Data entries:
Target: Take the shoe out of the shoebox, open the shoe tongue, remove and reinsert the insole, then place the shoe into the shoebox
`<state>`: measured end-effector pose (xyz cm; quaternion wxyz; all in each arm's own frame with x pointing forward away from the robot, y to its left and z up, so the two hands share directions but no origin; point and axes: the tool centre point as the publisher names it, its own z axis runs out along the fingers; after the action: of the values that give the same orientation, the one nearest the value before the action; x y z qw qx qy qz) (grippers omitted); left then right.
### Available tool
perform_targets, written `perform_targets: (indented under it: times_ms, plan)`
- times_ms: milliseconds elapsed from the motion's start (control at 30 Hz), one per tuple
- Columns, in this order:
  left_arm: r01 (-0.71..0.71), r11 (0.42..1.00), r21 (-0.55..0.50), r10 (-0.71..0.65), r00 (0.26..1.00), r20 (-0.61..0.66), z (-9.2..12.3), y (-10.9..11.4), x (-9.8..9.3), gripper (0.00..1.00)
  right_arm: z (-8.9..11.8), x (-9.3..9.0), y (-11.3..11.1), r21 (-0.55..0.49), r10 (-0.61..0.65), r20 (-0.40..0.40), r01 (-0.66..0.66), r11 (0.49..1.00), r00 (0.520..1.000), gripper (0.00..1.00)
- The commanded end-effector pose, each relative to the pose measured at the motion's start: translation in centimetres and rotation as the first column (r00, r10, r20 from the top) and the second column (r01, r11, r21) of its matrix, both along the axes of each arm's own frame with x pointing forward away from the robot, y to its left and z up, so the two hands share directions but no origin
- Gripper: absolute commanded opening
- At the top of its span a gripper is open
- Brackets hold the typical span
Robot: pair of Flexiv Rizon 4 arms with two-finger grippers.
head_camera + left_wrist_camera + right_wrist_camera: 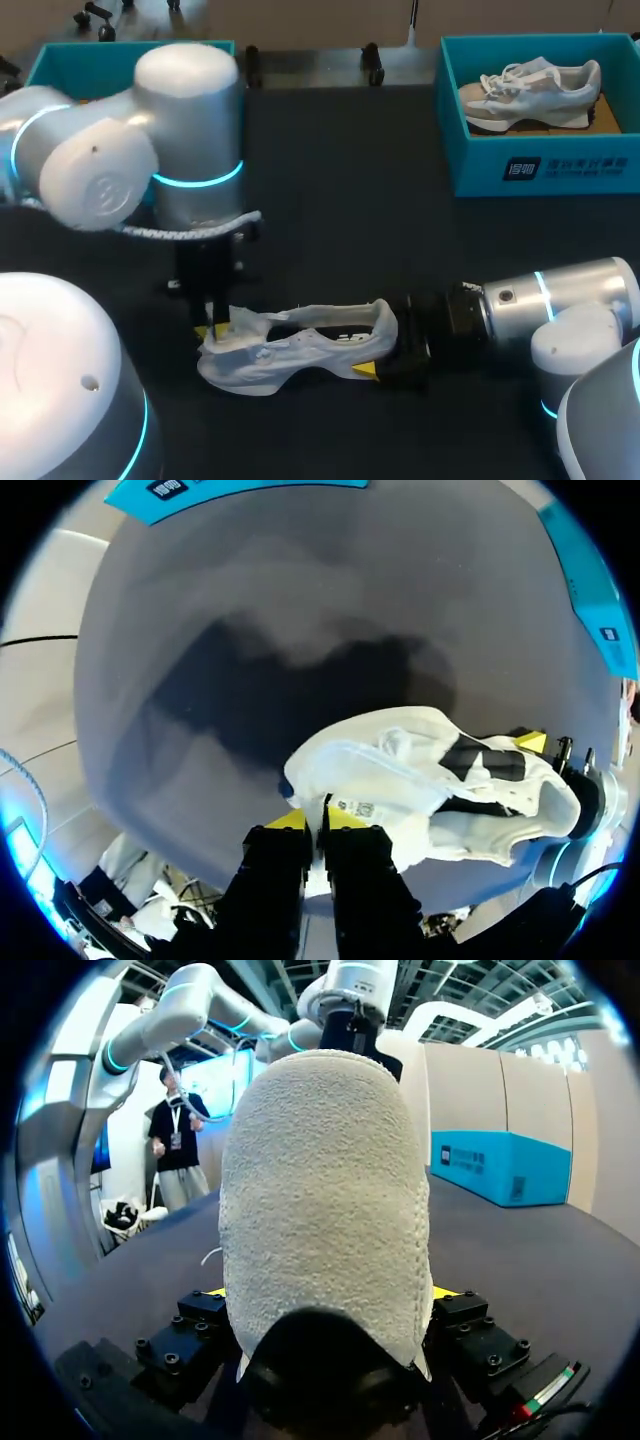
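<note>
The left fingers are pinching the tongue of the shoe on the table while the right fingers are clamping its heel; tongue-opening appears to be proceeding, next calling for a steady pull.

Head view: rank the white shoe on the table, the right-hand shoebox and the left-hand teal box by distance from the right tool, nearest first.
1. white shoe: at the table's near middle, its heel between the right tool's fingers.
2. right-hand shoebox: at the far right corner of the table.
3. left-hand teal box: at the far left corner, across the table.
</note>
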<state>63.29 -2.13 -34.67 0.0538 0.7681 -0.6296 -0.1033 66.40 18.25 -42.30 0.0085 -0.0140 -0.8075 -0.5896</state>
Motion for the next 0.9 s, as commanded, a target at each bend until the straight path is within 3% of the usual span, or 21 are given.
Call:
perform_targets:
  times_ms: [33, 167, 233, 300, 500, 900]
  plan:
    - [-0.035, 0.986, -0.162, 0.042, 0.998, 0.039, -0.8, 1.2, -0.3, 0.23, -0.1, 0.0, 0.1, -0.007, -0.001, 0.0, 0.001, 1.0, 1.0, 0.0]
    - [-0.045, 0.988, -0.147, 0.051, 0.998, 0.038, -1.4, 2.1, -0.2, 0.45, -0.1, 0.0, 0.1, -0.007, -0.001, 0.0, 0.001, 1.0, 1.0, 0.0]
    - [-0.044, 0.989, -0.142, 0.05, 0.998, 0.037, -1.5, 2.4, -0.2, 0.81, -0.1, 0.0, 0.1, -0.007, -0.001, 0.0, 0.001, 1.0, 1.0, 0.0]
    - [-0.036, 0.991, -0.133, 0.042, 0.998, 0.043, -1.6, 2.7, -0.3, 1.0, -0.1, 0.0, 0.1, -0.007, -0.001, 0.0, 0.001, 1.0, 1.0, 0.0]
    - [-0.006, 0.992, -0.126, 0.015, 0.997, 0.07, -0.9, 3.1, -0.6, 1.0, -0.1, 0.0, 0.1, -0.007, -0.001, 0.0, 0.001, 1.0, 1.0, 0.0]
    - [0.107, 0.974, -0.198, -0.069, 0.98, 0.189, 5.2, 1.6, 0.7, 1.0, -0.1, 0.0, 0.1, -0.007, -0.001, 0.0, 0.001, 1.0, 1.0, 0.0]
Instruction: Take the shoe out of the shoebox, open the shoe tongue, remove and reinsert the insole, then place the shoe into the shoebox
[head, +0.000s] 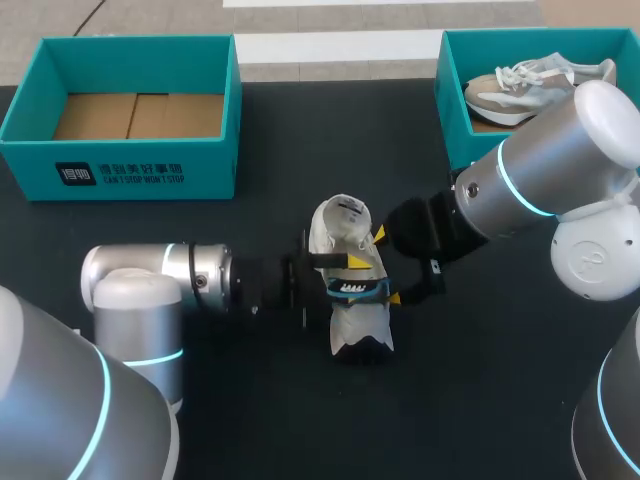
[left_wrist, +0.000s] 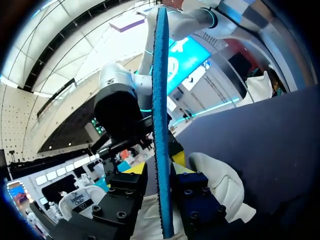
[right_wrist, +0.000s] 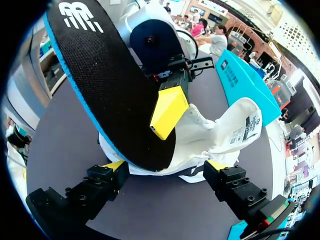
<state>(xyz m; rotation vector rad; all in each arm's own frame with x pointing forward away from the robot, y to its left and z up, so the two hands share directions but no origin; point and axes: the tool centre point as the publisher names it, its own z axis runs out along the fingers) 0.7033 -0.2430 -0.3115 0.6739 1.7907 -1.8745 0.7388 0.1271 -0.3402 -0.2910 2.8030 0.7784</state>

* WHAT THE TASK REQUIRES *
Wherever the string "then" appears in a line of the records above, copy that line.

* THE COMPLETED TASK *
Target: Take the shoe out of the shoebox, open the shoe tongue, remove and reinsert the insole, then place the shoe into the shoebox
`<state>`: measured end-effector pose (xyz cm; quaternion wxyz; all in each arm's own frame with x pointing forward away from the robot, y to its left and z up, so the two hands share directions but no origin; point and axes: the tool centre point as the publisher names it, its own z axis runs out along the fingers; after the action: of the values that give the same orientation, the one nearest the value before the action; x y z qw qx qy qz) (grippers omitted); left then right.
Instruction: Take the shoe out of the shoebox, open the shoe tongue, remove and reinsert the insole, then place the shoe into the shoebox

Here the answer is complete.